▶ Directions: Restate the data below word for word. Leave the images out.

[Start of Attachment]

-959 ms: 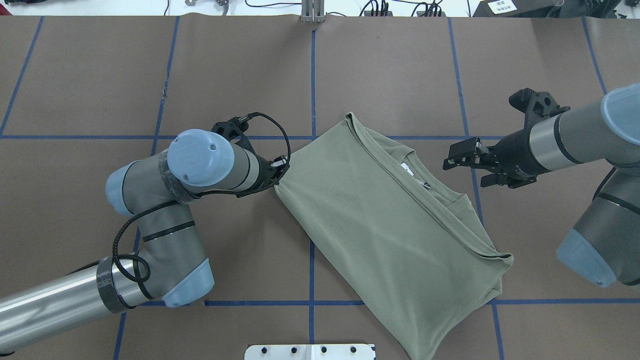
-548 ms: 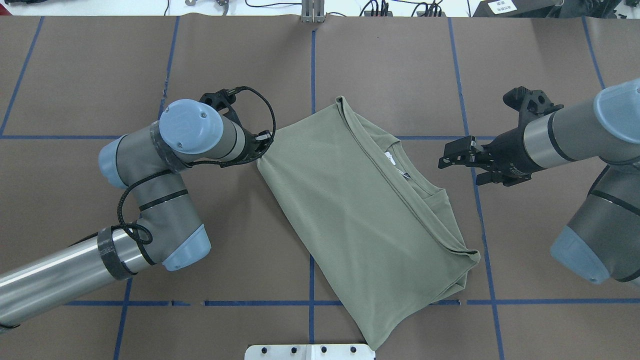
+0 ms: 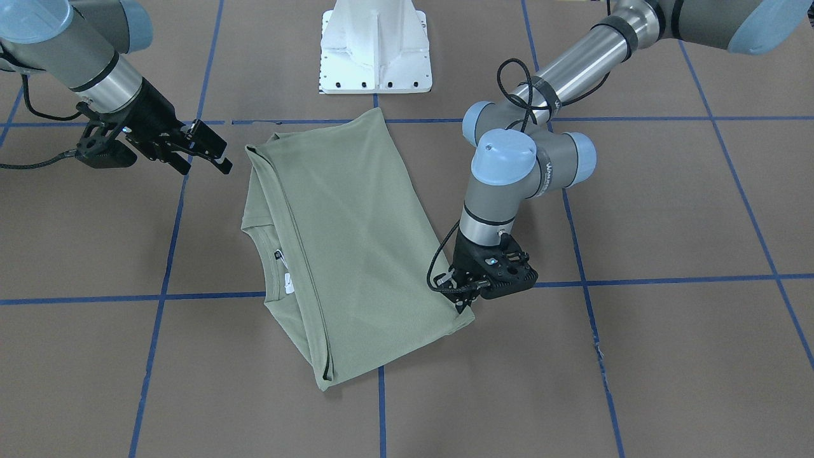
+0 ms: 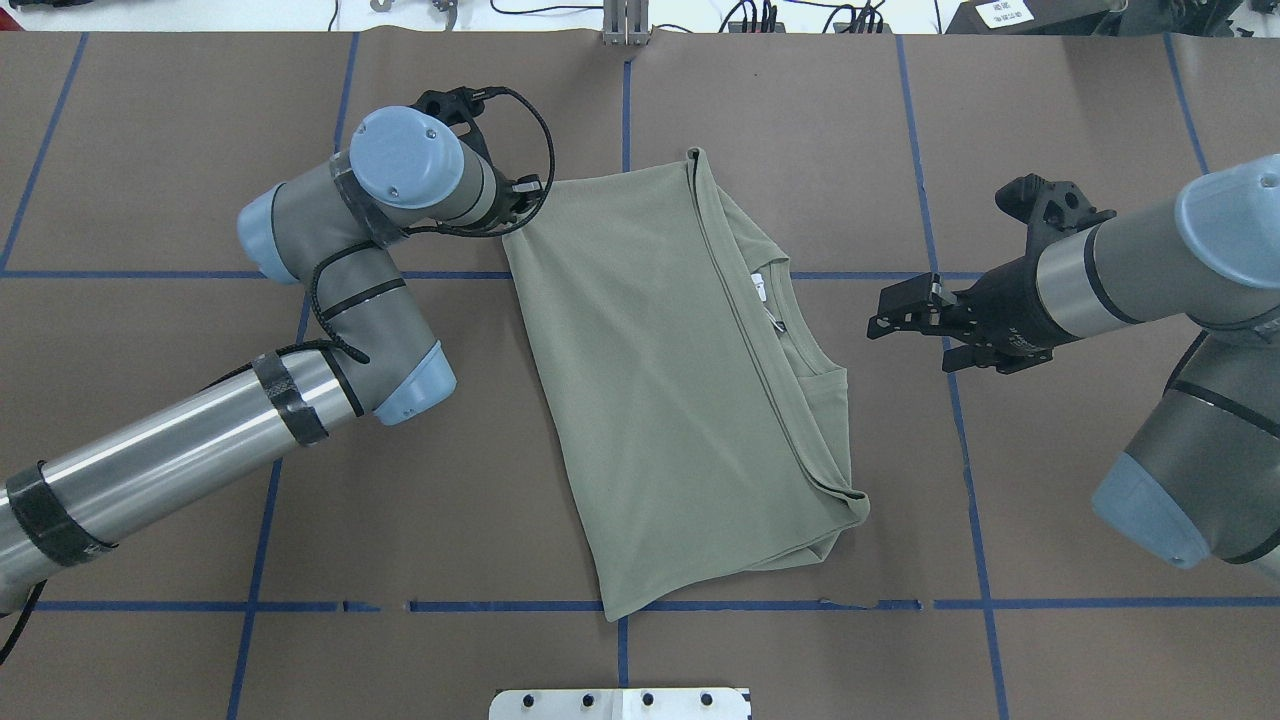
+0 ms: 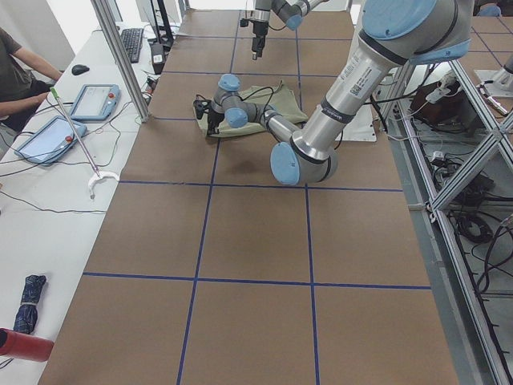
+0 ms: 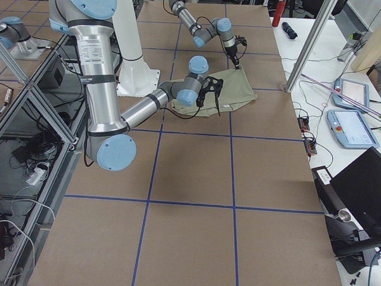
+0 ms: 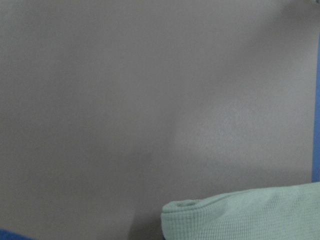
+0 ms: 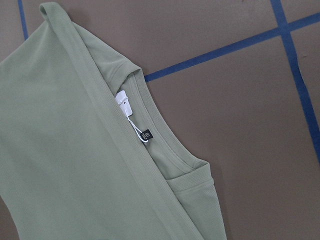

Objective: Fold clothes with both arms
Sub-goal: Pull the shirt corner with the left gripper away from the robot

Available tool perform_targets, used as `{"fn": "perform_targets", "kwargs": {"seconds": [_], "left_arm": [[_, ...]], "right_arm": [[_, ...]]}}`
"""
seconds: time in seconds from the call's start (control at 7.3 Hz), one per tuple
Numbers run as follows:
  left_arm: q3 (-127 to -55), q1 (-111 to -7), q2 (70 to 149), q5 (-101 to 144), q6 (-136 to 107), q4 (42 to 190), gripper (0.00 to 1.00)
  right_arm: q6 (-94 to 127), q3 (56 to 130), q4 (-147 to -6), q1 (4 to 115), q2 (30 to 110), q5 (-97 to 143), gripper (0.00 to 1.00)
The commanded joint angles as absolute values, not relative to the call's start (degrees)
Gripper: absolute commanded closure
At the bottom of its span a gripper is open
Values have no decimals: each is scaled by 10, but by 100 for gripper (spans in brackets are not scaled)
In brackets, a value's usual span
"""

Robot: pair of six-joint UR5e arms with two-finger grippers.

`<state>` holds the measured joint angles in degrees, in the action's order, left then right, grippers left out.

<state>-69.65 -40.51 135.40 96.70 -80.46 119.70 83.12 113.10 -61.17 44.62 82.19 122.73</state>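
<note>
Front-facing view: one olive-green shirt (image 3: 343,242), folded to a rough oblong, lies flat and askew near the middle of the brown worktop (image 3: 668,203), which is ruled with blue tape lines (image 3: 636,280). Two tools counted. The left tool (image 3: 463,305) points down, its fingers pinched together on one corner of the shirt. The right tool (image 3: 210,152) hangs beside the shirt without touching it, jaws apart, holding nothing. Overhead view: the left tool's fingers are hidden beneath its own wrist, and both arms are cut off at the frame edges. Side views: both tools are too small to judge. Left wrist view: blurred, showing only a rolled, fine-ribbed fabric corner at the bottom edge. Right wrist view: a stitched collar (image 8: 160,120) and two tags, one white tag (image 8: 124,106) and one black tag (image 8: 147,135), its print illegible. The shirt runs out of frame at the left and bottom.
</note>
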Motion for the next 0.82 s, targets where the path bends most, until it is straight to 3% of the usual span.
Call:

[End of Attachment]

▶ Exercise response:
-959 ms: 
-548 ms: 
+0 ms: 
+0 ms: 
+0 ms: 
+0 ms: 
+0 ms: 
+0 ms: 

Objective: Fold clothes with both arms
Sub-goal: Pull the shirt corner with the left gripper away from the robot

Available tool perform_targets, used as `{"fn": "perform_targets", "kwargs": {"seconds": [_], "left_arm": [[_, ...]], "right_arm": [[_, ...]]}}`
"""
seconds: time in seconds from the call's start (control at 7.3 Hz), one per tuple
Numbers run as follows:
  left_arm: q3 (-127 to -55), q1 (-111 to -7), q2 (70 to 149), q5 (-101 to 144), q6 (-136 to 107), q4 (42 to 190), gripper (0.00 to 1.00)
  right_arm: q6 (-94 to 127), q3 (56 to 130), q4 (-147 to -6), q1 (4 to 115), q2 (30 to 110), q5 (-97 to 143), gripper (0.00 to 1.00)
The commanded joint angles as absolute values, not relative to the call's start (degrees)
Gripper: absolute commanded closure
At the bottom of its span a gripper is open
Values have no decimals: each is scaled by 10, but by 100 for gripper (spans in brackets are not scaled)
In brackets, a value's usual span
"""

Robot: pair of six-joint UR5e arms with two-finger grippers.

`<state>` holds the measured joint angles in degrees, in the action's order, left then right, grippers left out.

<state>-69.65 -40.51 135.40 96.70 -80.46 119.70 83.12 113.10 -61.17 44.62 82.19 122.73</state>
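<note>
Front-facing view: one olive-green shirt (image 3: 343,242), folded to a rough oblong, lies flat and askew near the middle of the brown worktop (image 3: 668,203), which is ruled with blue tape lines (image 3: 636,280). Two tools counted. The left tool (image 3: 463,305) points down, its fingers pinched together on one corner of the shirt. The right tool (image 3: 210,152) hangs beside the shirt without touching it, jaws apart, holding nothing. Overhead view: the left tool's fingers are hidden beneath its own wrist, and both arms are cut off at the frame edges. Side views: both tools are too small to judge. Left wrist view: blurred, showing only a rolled, fine-ribbed fabric corner at the bottom edge. Right wrist view: a stitched collar (image 8: 160,120) and two tags, one white tag (image 8: 124,106) and one black tag (image 8: 147,135), its print illegible. The shirt runs out of frame at the left and bottom.
</note>
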Motion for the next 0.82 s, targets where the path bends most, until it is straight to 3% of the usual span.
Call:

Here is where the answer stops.